Customer Segmentation With
On Churn Prevention
Challenges and Industry
A national pharmacy chain reached out to GFAIVE with the goal of decreasing customer churn and increasing the effectiveness of marketing campaigns. Since 2013 the pharmacy had a loyalty program with roughly 1.2 million transactions per month. Earlier, the client tried to segment these customers to identify those at risk of churn but was unsuccessful as his method was based solely on how recent the latest purchase occurred.
The goal for GFAIVE was to build a tool that would leverage the clients’ existing customer data to make highly accurate predictions about customer behavior, specifically customer churn. Simultaneously, the tool had to provide an opportunity to segment the customer base by likelihood of responding to each specific marketing campaign.
First, GFAIVE team took a random dataset of roughly 500'000 customers from the loyalty program and with the help of machine learning algorithms was able to perform customer segmentation.
The solution was then further customized to provide recommendations for each customer segment (optimal advertising channel, tips for churn prevention, recommended frequency of marketing emails).

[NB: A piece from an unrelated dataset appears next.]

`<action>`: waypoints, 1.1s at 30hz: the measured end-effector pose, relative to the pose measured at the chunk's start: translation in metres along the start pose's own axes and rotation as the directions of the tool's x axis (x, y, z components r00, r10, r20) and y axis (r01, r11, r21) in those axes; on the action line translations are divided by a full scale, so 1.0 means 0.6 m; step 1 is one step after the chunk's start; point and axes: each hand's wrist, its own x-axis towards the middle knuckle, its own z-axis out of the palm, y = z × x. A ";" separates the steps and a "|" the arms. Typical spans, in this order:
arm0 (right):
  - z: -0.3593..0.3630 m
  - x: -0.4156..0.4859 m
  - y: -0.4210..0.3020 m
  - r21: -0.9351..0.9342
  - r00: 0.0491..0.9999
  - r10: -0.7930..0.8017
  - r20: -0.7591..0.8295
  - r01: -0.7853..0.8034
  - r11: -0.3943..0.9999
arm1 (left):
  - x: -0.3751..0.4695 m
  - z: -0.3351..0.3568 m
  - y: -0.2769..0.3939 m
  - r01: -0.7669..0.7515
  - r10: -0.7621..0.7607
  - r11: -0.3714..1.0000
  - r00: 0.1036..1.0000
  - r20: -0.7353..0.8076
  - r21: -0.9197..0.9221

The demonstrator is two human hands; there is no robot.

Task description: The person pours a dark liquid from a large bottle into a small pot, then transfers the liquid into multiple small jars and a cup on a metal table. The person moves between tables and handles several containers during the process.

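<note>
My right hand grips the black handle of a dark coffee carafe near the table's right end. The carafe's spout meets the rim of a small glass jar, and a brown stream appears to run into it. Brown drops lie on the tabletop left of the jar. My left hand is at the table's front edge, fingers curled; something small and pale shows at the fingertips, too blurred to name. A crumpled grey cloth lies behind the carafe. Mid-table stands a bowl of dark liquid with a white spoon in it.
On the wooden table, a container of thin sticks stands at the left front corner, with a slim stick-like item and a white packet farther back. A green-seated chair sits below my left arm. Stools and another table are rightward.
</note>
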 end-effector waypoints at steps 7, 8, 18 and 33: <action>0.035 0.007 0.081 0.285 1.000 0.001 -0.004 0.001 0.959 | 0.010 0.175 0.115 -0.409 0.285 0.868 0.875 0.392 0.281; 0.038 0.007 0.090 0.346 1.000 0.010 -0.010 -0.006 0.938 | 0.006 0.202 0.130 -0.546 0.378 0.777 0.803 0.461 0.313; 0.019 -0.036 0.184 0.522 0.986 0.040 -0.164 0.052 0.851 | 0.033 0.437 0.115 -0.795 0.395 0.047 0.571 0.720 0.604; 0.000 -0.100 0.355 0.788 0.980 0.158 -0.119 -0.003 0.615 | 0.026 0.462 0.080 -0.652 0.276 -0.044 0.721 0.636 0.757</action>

By leveraging machine learning algorithms GFAIVE’s customer intelligence tool was able to identify customers at risk of churn and send notifications of recommended actions in real-time, without the help of an analyst.
After integrating GFAIVE’s customer intelligence tool, the pharmacy chain was able to further personalize its loyalty program based on the segmentation that was provided. Moreover, the insights and recommendation on customer behavior helped reduce customer churn by 7%.
The pharmacy also leveraged the technology to plan marketing campaigns for each customer segment, leading to a 21% marketing ROI increase. This new approach to customer management and personalization helped our client obtain a spot on a list of “Most customer centric pharmacies in the region”.